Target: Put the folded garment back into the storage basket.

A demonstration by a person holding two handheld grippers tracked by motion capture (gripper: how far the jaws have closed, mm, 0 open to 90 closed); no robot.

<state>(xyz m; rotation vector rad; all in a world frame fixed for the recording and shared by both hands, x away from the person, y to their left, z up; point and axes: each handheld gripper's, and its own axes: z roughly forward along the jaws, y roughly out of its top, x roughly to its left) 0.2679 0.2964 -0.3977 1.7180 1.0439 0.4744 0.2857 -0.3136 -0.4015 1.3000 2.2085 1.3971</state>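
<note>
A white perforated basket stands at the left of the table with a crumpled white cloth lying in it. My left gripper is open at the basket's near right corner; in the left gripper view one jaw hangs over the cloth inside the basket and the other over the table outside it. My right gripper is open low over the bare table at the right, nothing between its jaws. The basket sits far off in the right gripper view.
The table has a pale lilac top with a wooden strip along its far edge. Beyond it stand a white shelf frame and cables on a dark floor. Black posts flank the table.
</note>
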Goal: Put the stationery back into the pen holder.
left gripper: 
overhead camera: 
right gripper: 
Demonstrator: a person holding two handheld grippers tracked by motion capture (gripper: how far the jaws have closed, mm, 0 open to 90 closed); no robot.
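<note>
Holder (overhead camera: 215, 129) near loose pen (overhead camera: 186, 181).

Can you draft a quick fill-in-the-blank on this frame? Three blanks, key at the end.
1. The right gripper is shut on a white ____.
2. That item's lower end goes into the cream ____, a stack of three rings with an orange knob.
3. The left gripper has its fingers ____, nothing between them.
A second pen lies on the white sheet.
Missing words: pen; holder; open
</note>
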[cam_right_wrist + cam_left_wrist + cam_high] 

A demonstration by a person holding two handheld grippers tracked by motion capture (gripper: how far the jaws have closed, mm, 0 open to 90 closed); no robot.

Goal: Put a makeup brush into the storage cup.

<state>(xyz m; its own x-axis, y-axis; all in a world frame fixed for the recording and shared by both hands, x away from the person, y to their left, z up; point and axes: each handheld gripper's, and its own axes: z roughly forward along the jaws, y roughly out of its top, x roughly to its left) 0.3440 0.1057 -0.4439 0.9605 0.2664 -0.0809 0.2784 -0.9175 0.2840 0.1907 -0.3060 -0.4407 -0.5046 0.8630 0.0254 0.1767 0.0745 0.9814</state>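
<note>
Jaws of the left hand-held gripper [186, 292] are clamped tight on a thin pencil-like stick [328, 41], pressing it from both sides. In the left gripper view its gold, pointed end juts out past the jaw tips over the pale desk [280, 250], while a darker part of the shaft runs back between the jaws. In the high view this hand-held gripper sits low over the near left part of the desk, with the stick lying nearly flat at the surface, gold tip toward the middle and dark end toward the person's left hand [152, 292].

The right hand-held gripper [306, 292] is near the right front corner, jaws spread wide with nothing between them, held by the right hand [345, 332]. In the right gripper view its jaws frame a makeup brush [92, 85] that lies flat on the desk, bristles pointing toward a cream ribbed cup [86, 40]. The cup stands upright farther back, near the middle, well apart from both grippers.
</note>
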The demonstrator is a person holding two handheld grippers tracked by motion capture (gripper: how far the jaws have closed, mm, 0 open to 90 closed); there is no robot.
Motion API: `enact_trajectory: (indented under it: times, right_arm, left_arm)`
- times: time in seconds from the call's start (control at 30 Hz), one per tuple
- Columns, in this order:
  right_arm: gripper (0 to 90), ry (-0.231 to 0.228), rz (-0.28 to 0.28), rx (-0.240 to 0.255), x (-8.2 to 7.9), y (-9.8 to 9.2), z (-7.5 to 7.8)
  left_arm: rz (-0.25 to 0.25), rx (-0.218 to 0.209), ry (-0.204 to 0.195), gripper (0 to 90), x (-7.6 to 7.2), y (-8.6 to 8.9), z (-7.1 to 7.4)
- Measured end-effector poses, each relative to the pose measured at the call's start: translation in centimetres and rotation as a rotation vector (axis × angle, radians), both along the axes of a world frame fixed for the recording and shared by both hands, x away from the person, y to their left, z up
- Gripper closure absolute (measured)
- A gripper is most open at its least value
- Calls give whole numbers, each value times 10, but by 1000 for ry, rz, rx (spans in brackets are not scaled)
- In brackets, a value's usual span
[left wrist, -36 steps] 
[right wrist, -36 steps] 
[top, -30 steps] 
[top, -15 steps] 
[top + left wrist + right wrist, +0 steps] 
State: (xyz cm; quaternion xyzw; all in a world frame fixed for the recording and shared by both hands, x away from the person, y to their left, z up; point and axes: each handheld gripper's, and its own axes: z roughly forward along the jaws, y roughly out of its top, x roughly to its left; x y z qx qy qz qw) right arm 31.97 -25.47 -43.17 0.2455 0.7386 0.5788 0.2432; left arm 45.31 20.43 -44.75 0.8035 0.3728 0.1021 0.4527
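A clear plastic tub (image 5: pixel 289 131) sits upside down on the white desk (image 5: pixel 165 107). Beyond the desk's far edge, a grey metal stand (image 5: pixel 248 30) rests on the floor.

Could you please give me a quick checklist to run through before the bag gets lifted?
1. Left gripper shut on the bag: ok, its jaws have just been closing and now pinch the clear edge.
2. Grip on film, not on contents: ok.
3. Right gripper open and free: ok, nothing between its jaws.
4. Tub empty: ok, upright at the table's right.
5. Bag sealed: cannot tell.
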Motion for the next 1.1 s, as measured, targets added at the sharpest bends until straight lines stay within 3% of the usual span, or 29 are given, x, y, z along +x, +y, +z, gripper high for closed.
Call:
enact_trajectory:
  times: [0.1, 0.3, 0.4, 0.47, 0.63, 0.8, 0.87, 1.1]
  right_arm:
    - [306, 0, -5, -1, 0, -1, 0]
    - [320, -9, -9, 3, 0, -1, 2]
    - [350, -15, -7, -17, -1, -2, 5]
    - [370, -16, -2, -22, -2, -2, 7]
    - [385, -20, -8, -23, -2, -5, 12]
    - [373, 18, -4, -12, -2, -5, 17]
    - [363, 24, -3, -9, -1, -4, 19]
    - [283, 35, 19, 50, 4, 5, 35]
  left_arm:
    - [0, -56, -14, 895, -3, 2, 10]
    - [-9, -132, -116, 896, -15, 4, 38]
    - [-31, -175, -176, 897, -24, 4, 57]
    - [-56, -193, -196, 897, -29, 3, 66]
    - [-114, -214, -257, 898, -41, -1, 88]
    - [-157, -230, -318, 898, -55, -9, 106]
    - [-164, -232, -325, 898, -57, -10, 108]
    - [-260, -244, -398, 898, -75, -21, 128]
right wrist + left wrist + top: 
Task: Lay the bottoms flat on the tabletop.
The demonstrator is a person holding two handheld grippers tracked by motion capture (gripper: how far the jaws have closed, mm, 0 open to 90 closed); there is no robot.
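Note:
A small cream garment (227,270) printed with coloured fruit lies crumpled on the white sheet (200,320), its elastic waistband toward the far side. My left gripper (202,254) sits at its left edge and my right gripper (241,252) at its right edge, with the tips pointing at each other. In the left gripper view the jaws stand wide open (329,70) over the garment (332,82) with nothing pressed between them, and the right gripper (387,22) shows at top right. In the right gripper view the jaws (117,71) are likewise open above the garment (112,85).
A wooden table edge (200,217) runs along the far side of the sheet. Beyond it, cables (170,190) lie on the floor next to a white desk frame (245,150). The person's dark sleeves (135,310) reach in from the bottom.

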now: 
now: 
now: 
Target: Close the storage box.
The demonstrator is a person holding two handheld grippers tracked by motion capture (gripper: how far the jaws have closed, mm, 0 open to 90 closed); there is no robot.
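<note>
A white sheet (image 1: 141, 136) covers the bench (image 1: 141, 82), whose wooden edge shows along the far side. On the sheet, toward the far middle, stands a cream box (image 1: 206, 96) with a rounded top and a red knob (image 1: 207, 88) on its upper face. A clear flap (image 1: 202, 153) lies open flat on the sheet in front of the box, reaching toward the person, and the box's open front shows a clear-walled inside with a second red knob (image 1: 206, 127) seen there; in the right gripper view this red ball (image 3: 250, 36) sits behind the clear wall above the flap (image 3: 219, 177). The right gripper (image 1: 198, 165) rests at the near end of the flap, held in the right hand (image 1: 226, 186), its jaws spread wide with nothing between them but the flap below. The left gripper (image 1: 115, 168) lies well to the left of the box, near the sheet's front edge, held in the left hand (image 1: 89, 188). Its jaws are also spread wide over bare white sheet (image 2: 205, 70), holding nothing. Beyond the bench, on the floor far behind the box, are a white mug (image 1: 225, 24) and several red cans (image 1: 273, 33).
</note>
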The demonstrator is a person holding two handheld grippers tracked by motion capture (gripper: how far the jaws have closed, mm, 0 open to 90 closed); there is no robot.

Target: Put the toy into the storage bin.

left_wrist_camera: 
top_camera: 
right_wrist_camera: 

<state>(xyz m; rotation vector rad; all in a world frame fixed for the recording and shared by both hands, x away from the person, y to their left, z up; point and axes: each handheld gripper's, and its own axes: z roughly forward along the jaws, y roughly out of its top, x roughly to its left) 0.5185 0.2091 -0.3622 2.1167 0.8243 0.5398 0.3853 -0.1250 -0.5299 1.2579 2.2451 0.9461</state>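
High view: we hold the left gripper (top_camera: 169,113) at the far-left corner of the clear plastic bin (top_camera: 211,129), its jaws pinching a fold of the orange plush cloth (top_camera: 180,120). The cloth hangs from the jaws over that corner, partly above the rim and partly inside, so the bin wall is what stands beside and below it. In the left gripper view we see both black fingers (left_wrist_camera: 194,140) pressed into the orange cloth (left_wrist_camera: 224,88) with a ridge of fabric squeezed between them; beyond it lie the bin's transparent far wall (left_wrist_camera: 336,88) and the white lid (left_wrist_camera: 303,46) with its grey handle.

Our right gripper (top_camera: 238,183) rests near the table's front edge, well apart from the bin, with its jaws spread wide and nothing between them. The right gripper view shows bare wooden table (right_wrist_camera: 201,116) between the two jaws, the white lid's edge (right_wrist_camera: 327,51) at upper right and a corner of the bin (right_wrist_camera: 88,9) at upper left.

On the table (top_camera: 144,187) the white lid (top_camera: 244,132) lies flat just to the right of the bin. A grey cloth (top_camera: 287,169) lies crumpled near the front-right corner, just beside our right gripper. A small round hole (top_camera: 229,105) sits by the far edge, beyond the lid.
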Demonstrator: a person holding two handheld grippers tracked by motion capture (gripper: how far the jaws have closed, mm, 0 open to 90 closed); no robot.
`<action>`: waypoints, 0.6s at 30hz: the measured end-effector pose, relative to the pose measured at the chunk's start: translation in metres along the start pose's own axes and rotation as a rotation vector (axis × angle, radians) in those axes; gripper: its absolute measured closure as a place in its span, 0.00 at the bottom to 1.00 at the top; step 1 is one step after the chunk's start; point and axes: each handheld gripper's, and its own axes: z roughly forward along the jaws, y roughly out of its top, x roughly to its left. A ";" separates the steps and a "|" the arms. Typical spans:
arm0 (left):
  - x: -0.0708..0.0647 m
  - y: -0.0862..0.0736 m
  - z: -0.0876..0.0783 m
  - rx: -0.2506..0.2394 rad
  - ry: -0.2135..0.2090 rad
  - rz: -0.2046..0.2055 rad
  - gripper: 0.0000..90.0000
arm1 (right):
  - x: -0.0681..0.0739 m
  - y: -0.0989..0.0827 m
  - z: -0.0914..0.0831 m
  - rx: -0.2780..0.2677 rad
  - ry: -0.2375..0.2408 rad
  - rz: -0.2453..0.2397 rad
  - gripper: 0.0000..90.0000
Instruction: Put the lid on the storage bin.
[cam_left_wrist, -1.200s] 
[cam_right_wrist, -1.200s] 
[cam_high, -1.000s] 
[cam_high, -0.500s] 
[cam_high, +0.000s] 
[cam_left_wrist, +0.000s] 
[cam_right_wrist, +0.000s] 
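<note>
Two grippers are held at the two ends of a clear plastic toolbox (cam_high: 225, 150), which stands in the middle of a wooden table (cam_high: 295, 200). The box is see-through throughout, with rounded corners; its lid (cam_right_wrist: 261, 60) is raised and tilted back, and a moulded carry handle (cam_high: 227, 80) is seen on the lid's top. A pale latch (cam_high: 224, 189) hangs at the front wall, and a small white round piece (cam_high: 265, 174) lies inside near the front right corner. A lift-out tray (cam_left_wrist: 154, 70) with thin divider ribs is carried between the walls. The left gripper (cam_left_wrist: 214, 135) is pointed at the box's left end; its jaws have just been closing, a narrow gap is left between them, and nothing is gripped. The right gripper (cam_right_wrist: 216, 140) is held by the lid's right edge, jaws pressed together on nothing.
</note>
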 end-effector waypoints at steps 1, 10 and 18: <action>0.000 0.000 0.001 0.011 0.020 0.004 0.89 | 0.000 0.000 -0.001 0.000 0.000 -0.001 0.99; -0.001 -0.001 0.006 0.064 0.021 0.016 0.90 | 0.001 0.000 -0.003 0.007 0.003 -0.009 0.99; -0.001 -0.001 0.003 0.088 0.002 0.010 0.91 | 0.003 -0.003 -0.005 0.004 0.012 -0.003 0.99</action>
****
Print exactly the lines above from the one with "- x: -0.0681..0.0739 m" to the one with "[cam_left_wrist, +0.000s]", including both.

## [Response box]
  - x: -0.0681..0.0739 m
  - y: -0.0989..0.0827 m
  - z: -0.0914..0.0831 m
  - rx: -0.2780..0.2677 rad
  - ry: -0.2375..0.2408 rad
  - rz: -0.2453..0.2397 rad
  - gripper: 0.0000..90.0000
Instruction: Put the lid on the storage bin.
[cam_left_wrist, -1.200s] 
[cam_right_wrist, -1.200s] 
[cam_high, -1.000s] 
[cam_high, -0.500s] 
[cam_high, +0.000s] 
[cam_left_wrist, +0.000s] 

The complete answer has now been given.